10/4/2010 3:58 AM
I was engineering an album for an overbearing producer.
He must have blown out his ears at one
point, because he kept asking for insane amounts
of treble; and also, he was never, ever wrong. I
tried to explain as diplomatically as I could that it
wasn’t a good idea to produce music that caused
physical pain, although I was a little nicer about it
and just said that the speakers in the studio
tended to be a little “shy on treble,” so he didn’t
need to add so much He wouldn’t have any of it,
and insisted on cranking the audio on most tracks
starting at about 3kHz. Ouch.
I hated to get into some kind of clash of the
egos, but I also knew this wasn’t doing the band
any favors—they weren’t all that happy either. But
then I remembered reading about a trick where
someone had dealt with a similar problem, and
come up with a devious—but clever—solution.
Would it work for me?
This was back in the days of big mixers with patch
bays, so I re-patched the channels to include a lot of
blank channels in between. We were going along
fine, and I was setting up the sound for the lead
guitar. Then it came: “Can you make it brighter?”

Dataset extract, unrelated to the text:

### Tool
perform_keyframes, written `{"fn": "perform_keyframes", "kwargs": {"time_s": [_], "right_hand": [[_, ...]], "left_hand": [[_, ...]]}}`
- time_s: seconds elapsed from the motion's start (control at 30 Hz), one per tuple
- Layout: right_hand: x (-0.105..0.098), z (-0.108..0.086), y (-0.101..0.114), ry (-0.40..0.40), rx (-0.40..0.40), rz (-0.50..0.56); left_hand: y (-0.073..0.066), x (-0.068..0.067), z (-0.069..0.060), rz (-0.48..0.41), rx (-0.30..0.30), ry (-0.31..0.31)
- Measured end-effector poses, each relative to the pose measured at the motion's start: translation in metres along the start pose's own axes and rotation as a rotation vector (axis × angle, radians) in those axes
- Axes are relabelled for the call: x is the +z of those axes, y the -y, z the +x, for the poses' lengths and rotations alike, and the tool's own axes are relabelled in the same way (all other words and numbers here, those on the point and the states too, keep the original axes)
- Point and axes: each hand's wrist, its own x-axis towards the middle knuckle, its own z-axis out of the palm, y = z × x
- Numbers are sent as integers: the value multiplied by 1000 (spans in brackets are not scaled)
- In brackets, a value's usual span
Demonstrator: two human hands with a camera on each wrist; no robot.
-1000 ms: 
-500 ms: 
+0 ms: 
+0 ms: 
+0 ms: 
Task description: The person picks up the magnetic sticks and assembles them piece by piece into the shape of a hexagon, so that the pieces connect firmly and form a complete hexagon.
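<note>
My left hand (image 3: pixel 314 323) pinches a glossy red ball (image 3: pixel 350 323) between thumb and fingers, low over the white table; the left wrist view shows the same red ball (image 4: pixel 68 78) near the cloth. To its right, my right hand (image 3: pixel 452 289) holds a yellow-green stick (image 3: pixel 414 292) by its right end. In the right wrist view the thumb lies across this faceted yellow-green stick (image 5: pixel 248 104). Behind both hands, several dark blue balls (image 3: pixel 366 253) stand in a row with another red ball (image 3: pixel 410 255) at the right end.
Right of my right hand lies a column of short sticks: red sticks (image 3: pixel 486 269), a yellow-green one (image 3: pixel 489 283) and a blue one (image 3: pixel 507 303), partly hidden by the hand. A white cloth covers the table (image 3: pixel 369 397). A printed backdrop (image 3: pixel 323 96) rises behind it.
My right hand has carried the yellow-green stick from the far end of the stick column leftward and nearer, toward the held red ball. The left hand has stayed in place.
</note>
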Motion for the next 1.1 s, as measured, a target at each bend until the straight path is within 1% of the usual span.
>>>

Despite my protests, he absolutely insisted
the guitar needed to be brighter. So, I made a big
deal of reaching over to the channel’s parametric
EQ, dialing in a shelf around 4kHz with the top
band’s shelving function, and slowly turning up
the gain by about 3dB. “How about a little more,”
he said, so I kicked it up to 6dB. “Perfect! See? It
really did need that extra brightness.”
I whole-heartedly agreed, and proceeded with
the mix. And this was one time I really was glad
some people do mix with their eyes: I never told
him I was adjusting the EQ on the next channel
over, which wasn’t patched into anything.